DATA RECORDS:
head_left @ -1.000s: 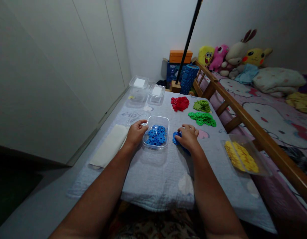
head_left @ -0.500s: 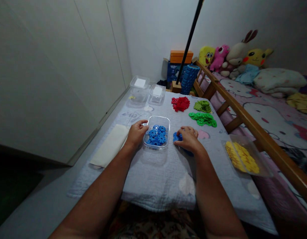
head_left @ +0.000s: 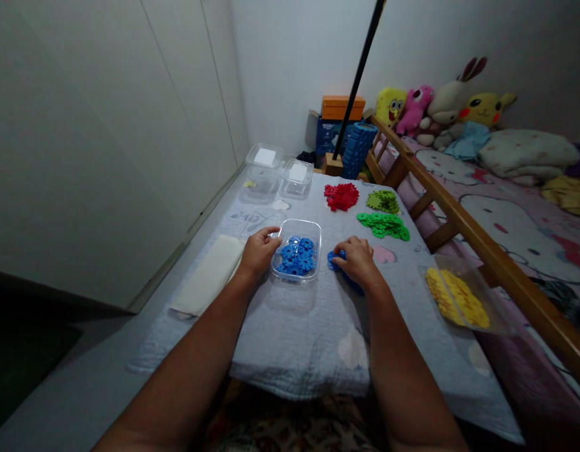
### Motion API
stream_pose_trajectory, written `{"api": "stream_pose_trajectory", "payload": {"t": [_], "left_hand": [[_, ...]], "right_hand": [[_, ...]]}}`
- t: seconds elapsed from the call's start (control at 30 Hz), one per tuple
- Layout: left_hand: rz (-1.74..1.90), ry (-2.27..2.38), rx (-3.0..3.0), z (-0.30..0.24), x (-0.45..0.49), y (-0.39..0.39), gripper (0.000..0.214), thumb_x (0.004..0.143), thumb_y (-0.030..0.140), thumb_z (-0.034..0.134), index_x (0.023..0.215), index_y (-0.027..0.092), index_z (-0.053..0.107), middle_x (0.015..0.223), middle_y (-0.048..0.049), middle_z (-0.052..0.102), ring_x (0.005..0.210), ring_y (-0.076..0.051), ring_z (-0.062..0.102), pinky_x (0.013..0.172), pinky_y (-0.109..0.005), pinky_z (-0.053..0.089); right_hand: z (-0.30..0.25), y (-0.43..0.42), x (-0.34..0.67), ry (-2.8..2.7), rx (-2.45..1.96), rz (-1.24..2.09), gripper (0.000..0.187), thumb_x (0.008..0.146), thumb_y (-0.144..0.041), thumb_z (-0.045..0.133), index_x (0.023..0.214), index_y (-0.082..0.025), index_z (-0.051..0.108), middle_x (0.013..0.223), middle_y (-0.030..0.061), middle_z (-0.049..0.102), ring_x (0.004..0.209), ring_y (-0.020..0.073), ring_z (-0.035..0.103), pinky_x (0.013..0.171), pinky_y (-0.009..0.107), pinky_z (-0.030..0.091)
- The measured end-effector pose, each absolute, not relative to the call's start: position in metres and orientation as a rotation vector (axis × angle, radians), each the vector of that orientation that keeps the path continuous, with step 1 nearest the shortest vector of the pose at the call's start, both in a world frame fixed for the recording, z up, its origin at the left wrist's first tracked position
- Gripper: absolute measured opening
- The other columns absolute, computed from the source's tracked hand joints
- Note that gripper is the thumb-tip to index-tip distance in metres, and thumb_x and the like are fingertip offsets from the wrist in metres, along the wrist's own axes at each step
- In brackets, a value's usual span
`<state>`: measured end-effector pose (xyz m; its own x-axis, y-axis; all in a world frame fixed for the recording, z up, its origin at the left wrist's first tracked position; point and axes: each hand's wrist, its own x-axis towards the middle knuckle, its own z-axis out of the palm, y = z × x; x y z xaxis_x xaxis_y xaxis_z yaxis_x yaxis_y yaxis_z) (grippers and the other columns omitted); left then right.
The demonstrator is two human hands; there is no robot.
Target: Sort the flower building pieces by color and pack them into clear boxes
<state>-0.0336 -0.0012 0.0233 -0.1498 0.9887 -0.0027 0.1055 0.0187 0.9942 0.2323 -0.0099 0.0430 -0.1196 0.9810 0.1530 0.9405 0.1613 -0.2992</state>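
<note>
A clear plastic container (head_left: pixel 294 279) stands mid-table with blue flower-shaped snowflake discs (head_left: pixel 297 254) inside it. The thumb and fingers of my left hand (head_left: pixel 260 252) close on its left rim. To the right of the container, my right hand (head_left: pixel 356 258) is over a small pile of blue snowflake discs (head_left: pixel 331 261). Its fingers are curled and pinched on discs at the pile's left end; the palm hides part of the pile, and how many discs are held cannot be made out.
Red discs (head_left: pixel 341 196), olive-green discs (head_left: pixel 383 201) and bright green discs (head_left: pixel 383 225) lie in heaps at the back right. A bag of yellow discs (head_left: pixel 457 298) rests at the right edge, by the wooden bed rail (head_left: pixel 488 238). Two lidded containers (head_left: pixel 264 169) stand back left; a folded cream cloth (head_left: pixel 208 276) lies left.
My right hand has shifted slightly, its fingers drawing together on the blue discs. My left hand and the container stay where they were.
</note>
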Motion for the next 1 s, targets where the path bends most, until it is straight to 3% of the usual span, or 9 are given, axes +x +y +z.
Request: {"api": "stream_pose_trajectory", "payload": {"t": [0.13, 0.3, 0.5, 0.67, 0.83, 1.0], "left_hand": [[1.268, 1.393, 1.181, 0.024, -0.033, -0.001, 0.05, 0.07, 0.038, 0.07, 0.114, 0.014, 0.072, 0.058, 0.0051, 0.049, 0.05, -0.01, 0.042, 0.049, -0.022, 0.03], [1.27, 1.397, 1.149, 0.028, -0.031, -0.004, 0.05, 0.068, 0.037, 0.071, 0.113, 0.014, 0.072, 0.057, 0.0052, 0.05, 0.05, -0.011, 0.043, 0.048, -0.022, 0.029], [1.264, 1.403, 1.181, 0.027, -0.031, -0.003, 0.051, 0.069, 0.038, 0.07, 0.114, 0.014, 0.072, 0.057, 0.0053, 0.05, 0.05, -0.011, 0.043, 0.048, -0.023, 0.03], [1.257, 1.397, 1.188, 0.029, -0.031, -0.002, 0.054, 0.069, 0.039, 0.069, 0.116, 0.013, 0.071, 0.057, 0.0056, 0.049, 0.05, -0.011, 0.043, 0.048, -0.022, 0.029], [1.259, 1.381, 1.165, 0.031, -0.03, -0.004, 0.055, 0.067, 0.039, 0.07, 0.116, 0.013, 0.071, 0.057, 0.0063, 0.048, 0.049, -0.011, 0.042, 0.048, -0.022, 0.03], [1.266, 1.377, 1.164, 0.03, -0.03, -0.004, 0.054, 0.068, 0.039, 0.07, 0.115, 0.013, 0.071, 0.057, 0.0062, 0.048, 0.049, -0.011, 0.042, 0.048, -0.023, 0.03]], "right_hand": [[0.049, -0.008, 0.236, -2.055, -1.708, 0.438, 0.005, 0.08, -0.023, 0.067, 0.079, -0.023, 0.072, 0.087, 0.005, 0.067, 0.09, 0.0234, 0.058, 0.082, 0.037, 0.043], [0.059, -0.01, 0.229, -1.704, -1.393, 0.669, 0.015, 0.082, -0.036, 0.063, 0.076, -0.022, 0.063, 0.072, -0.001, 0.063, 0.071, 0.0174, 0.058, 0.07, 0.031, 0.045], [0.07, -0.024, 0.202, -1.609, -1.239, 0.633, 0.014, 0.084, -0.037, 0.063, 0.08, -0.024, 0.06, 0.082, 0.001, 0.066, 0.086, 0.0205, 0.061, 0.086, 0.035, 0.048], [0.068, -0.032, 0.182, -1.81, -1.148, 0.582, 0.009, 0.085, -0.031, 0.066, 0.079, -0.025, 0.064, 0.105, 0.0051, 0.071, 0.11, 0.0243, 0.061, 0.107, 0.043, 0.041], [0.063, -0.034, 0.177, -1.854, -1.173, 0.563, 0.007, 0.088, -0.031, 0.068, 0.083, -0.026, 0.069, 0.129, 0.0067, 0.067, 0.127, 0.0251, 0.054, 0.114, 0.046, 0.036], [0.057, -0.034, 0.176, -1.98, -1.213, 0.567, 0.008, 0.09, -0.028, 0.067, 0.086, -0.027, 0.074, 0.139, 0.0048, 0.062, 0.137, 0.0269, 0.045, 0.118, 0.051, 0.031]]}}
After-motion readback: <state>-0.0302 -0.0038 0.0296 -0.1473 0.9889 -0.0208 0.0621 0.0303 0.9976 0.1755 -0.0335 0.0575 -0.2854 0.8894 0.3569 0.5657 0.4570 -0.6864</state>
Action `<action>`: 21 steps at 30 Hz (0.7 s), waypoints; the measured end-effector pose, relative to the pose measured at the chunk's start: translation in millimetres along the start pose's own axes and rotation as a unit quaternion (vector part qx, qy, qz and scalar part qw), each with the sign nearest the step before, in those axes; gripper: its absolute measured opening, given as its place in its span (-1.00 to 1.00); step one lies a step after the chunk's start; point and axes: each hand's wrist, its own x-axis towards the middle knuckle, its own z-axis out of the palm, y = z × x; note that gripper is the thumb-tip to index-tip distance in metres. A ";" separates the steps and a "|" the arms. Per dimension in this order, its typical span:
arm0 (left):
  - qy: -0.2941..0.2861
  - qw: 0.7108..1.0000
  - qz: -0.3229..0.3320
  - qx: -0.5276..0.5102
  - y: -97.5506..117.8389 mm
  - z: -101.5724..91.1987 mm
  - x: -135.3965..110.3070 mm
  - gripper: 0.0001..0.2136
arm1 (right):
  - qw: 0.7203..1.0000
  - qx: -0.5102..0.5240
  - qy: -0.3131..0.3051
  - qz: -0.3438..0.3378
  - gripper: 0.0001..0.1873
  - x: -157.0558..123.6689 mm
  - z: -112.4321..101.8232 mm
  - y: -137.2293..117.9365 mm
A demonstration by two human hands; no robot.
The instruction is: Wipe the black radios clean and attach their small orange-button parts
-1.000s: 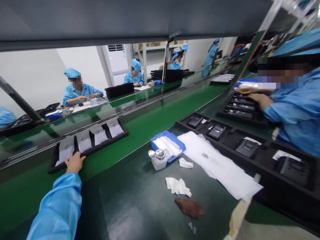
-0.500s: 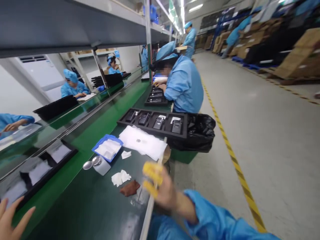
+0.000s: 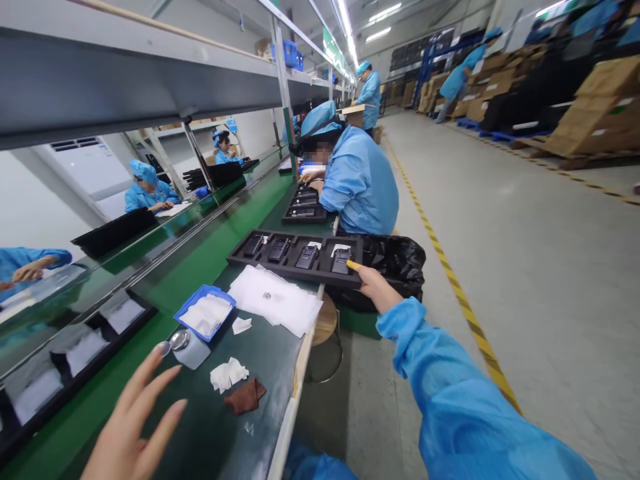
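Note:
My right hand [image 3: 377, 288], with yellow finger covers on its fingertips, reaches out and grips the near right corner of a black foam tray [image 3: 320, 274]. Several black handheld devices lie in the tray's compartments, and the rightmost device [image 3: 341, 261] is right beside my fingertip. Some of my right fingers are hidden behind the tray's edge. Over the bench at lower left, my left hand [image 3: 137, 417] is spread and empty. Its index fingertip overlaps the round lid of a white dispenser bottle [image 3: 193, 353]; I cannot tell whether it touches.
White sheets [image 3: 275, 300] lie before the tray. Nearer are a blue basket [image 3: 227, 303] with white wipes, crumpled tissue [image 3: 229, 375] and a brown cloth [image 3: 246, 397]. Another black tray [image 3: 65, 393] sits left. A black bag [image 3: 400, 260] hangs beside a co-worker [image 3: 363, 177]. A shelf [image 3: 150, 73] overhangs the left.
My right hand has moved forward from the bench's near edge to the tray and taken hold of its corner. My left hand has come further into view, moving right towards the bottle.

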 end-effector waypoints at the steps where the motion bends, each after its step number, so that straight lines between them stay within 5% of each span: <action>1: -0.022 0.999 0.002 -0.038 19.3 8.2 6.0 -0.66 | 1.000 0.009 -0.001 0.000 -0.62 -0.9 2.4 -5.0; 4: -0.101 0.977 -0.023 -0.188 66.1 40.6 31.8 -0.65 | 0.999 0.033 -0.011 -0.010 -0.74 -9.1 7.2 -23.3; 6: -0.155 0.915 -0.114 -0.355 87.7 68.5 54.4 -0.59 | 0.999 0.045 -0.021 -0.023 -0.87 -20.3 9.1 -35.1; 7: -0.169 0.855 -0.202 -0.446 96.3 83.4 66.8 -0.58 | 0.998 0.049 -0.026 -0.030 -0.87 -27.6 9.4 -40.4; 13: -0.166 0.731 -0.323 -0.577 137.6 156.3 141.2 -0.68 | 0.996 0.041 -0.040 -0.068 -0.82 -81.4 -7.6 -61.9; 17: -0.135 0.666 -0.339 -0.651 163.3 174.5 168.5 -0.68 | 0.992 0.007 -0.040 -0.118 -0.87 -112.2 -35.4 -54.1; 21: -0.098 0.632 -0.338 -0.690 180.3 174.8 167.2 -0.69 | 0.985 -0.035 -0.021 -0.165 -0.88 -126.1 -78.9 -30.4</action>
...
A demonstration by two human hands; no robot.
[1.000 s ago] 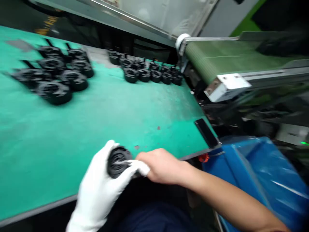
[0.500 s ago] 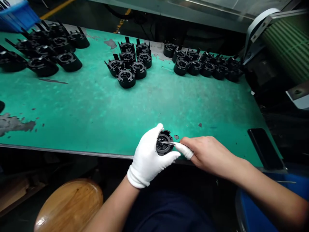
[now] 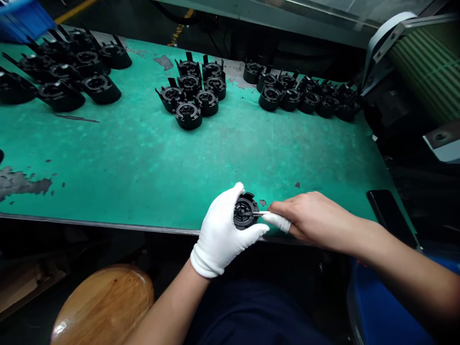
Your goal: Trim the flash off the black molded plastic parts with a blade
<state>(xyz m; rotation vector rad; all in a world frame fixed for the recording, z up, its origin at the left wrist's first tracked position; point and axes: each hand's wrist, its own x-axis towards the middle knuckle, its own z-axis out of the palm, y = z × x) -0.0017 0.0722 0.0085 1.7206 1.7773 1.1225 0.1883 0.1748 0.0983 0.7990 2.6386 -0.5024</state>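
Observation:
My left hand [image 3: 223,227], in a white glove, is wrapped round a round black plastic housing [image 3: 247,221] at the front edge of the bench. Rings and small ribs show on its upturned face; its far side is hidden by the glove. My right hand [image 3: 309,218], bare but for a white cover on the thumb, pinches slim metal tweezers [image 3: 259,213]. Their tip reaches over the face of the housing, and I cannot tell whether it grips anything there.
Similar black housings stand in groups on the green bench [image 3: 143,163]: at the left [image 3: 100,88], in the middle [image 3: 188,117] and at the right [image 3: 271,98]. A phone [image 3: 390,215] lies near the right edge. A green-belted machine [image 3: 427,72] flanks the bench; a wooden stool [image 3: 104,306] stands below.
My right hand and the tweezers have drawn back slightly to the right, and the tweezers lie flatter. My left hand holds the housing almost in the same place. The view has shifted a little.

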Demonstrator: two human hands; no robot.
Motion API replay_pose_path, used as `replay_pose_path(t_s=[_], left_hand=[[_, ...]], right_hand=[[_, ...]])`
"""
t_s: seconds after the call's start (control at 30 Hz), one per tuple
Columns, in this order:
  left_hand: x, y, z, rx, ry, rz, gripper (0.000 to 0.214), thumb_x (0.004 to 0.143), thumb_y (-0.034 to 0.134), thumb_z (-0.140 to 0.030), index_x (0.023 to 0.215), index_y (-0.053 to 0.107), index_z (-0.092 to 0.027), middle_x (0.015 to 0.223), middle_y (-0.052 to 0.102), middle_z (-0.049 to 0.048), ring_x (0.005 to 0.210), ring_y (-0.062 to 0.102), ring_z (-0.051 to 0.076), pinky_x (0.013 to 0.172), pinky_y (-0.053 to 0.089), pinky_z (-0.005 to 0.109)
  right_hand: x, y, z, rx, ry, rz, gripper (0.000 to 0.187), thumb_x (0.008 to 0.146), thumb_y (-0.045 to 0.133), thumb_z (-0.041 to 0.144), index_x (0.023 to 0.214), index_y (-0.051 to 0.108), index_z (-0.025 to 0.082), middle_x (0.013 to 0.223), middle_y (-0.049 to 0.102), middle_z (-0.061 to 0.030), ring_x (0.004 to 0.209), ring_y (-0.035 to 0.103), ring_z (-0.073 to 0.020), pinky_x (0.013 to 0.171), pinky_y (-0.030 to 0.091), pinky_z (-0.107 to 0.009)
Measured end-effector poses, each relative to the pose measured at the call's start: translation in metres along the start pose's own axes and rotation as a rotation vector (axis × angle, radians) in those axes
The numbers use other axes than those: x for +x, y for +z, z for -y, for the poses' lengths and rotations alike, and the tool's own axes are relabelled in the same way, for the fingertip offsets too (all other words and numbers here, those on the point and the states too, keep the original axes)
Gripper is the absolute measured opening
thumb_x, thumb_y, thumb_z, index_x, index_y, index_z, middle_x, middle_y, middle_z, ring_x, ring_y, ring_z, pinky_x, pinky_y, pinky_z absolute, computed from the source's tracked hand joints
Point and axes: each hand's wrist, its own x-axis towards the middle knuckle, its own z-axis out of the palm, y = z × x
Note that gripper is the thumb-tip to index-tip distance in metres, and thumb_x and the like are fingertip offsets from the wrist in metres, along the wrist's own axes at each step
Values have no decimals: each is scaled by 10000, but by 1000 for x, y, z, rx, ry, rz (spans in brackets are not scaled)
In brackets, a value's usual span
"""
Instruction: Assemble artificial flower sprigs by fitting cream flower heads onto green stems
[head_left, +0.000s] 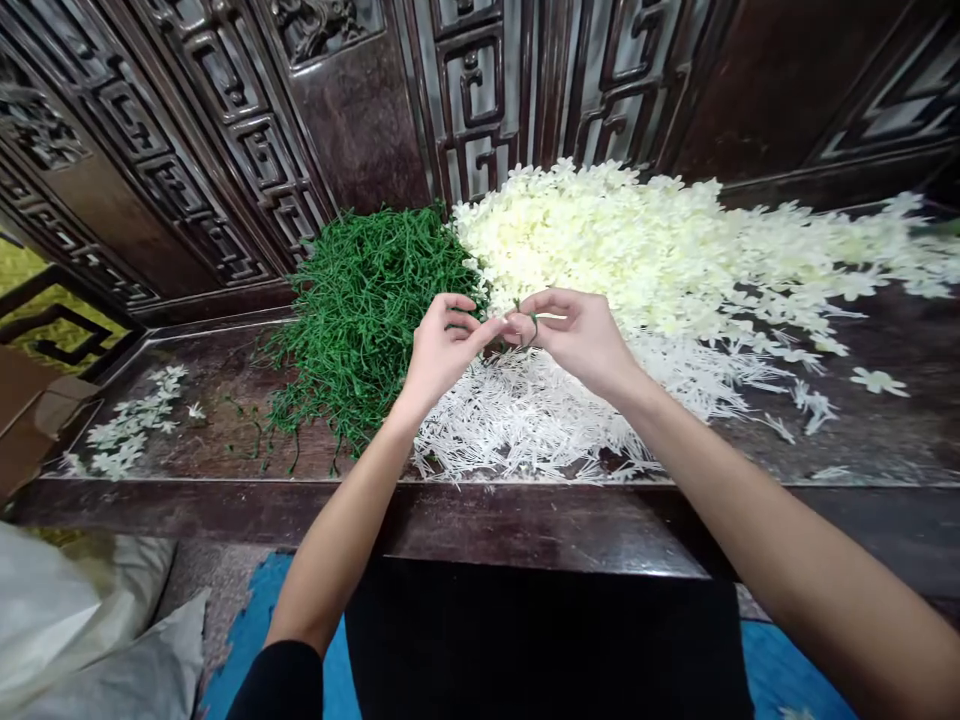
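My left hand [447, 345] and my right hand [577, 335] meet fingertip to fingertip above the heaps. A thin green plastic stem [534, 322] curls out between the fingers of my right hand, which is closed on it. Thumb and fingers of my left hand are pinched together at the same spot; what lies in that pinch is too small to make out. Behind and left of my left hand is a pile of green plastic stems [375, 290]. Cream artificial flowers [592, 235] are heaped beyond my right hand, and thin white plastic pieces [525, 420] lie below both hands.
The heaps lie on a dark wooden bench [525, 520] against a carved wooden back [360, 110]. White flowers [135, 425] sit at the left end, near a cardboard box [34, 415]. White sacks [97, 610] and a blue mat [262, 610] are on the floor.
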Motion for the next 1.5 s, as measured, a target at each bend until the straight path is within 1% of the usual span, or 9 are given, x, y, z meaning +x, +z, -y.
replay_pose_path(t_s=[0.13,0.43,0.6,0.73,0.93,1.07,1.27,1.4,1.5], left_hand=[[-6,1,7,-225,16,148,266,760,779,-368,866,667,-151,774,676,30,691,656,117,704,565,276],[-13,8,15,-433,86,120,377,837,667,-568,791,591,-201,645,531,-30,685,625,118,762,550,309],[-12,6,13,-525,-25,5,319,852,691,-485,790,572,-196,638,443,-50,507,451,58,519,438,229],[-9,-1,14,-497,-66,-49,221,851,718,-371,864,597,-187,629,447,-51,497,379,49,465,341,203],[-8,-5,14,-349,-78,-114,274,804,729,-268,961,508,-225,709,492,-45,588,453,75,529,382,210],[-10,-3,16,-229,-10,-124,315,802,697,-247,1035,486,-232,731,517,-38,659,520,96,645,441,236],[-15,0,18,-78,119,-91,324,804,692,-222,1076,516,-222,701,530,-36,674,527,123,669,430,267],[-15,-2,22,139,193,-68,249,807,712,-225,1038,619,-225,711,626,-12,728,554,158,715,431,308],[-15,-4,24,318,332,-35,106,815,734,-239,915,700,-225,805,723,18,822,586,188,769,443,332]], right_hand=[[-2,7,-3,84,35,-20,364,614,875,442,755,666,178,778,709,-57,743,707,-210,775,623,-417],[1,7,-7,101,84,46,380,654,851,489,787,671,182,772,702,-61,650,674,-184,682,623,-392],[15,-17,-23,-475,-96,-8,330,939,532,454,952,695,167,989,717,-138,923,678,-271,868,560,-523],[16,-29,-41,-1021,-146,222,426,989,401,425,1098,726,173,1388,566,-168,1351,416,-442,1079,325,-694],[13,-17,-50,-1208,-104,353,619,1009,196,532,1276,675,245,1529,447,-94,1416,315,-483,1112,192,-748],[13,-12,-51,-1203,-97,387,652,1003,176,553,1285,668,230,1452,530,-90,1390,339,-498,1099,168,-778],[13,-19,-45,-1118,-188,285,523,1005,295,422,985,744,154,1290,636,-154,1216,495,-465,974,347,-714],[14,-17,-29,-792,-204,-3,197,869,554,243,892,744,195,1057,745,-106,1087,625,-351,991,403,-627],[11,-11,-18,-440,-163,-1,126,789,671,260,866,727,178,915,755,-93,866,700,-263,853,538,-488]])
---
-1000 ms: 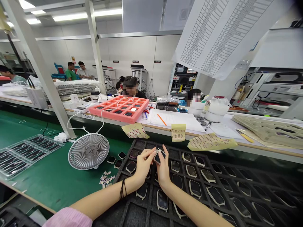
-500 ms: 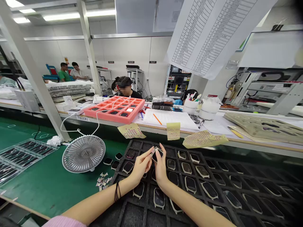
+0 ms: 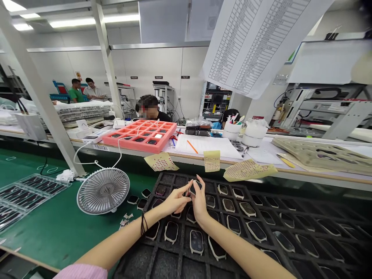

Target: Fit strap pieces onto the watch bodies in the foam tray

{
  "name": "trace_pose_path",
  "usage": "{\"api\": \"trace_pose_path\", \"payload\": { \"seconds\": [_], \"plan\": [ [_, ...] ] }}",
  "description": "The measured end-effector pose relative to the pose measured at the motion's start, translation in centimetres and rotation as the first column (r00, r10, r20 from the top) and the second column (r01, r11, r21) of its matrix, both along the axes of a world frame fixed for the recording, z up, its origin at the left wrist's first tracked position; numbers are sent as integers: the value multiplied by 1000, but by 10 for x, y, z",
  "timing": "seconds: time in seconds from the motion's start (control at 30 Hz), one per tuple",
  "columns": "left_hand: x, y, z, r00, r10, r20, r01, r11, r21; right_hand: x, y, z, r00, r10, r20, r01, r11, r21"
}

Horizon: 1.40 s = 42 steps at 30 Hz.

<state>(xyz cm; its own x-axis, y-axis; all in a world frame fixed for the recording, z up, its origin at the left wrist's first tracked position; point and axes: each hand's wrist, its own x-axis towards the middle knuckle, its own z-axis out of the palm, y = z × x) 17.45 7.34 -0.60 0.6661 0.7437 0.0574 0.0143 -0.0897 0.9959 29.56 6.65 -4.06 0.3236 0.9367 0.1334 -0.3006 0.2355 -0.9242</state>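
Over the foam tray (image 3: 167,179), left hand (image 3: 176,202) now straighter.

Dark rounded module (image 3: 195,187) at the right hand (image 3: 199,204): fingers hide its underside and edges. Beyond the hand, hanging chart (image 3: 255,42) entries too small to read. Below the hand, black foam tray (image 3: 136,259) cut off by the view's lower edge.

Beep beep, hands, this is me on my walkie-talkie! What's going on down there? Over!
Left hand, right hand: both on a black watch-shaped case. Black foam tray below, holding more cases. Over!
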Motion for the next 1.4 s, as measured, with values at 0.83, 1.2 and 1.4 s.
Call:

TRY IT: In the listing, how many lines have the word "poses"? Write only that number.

FINISHED EXERCISE: 2